*TASK STATEMENT:*
Each line that contains "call" needs to be copied from the listing.

*DATASET EXCERPT:*
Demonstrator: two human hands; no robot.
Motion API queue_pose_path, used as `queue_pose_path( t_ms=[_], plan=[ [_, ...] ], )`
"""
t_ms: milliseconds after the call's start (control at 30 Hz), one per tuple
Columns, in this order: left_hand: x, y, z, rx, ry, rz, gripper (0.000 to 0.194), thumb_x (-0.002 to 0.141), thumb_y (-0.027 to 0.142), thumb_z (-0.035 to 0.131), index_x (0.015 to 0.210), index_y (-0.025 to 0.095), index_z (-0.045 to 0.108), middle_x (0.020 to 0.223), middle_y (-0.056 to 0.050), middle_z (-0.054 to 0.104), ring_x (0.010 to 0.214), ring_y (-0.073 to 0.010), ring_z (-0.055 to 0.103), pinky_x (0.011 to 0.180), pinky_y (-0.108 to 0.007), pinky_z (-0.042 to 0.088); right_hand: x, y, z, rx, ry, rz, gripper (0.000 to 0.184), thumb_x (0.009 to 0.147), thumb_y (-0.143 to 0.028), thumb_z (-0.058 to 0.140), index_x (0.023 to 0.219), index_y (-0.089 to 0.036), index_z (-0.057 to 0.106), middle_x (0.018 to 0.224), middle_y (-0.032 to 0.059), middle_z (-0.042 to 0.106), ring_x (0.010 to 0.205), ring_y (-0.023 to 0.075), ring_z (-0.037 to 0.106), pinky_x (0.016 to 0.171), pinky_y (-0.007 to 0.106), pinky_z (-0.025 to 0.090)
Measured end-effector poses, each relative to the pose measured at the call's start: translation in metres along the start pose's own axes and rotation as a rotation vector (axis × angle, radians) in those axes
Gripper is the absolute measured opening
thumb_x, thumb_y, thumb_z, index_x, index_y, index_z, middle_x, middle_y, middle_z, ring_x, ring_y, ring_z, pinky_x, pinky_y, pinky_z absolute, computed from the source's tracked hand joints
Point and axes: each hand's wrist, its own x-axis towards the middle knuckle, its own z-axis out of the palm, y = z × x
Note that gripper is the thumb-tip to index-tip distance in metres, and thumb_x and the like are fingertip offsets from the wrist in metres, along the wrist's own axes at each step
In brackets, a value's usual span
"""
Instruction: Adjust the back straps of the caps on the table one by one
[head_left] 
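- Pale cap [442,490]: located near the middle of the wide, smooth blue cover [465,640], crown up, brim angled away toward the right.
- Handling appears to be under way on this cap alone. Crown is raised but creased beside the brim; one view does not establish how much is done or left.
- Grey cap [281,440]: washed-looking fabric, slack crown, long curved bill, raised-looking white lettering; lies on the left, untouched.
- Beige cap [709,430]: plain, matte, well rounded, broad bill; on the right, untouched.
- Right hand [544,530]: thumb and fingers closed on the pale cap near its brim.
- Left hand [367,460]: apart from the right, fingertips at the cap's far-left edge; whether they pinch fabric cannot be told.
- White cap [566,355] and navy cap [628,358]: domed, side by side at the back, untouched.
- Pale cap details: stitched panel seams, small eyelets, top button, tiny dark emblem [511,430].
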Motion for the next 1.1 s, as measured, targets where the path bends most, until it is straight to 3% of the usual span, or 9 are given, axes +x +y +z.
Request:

*RESULT OF THE EXERCISE:*
t_ms: milliseconds after the call's start (control at 30 Hz), one per tuple
Measured end-effector poses, each relative to the pose measured at the call's start: translation in metres along the start pose's own axes and rotation as a rotation vector (axis × angle, radians) in those axes

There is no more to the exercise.